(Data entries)
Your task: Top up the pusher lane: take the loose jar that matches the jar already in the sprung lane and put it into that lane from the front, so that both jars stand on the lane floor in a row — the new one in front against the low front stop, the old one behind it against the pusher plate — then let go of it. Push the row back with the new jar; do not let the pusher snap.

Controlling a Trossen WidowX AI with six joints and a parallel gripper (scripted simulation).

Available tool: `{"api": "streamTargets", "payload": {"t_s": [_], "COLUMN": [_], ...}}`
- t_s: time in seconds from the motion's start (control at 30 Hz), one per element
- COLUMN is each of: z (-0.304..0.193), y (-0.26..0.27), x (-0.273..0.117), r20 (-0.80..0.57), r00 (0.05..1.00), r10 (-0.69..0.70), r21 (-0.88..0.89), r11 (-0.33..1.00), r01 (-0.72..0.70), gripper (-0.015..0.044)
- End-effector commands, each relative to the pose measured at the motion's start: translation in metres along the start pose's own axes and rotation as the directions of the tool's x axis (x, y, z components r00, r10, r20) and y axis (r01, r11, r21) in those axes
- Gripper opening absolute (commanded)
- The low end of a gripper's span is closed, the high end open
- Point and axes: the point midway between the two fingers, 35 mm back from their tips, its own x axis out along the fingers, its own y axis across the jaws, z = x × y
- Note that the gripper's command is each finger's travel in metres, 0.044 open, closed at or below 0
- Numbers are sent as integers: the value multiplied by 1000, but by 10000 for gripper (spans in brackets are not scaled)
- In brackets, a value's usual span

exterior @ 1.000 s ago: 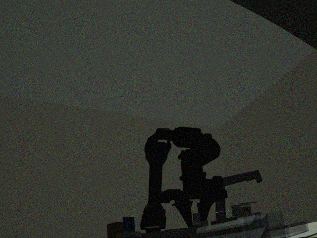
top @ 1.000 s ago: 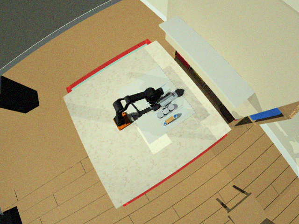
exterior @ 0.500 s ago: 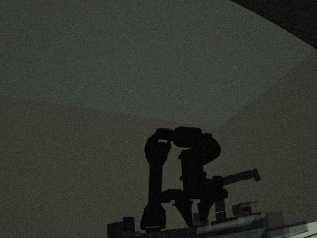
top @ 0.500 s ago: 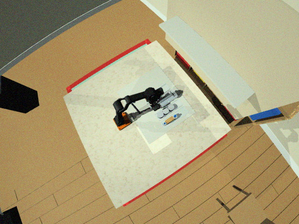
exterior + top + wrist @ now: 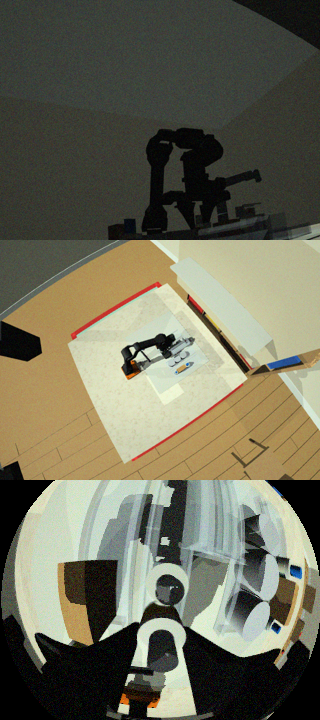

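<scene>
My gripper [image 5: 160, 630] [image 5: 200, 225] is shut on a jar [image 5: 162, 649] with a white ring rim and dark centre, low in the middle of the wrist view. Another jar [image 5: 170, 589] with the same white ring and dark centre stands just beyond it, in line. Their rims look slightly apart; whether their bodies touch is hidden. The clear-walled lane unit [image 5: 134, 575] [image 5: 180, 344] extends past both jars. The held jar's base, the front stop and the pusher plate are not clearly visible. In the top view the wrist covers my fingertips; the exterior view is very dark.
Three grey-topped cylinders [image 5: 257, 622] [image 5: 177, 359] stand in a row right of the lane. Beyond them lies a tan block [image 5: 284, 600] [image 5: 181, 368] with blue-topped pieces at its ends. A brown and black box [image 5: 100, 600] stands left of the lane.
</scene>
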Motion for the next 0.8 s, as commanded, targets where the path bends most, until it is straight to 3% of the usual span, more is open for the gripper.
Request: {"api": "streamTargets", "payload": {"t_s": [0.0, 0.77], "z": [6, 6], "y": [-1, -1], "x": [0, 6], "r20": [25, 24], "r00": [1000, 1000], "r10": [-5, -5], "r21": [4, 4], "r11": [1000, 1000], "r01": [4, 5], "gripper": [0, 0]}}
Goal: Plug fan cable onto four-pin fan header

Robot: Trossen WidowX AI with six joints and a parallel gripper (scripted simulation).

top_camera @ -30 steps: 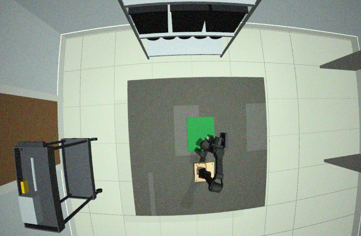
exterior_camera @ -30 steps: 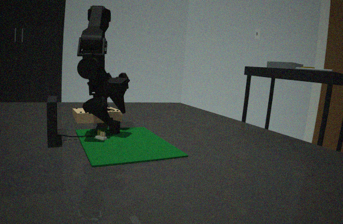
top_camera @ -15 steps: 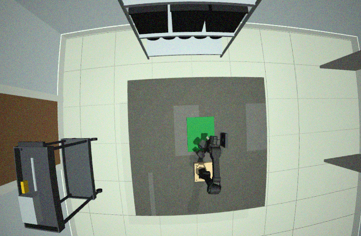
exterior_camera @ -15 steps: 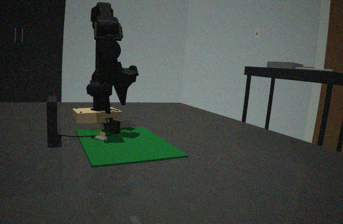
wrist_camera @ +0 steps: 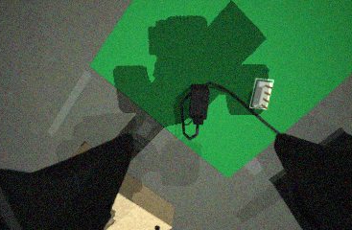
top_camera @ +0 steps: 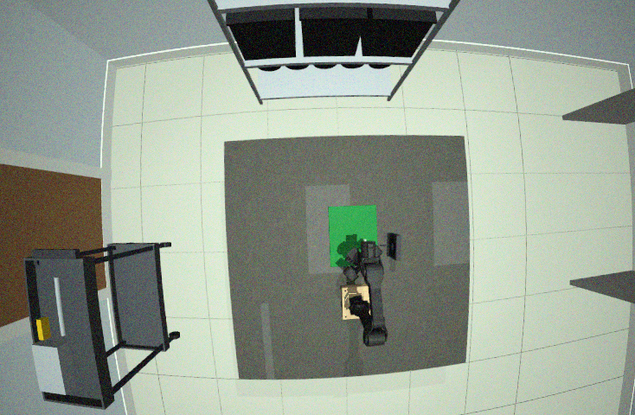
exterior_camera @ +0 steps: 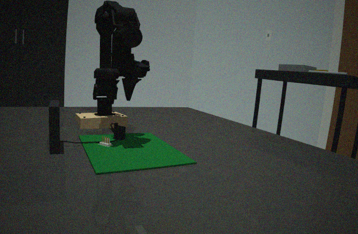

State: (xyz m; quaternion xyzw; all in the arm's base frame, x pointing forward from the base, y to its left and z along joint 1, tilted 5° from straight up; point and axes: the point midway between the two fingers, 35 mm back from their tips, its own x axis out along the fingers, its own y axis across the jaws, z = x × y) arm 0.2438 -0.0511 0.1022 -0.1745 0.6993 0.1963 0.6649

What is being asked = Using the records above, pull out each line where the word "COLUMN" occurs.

Written answer =
Available tool: `{"api": "streamTargets", "payload": {"t_s": [_], "COLUMN": [_], ...}}`
- COLUMN is each of: z (-0.304..0.193), y (-0.26..0.27), x (-0.273..0.117), r20 (-0.80..0.57), r00 (0.05..1.00), r10 (-0.69..0.70), r21 (-0.88..0.89), r11 (-0.33..1.00), r01 (-0.72..0.70), gripper (-0.015..0.044)

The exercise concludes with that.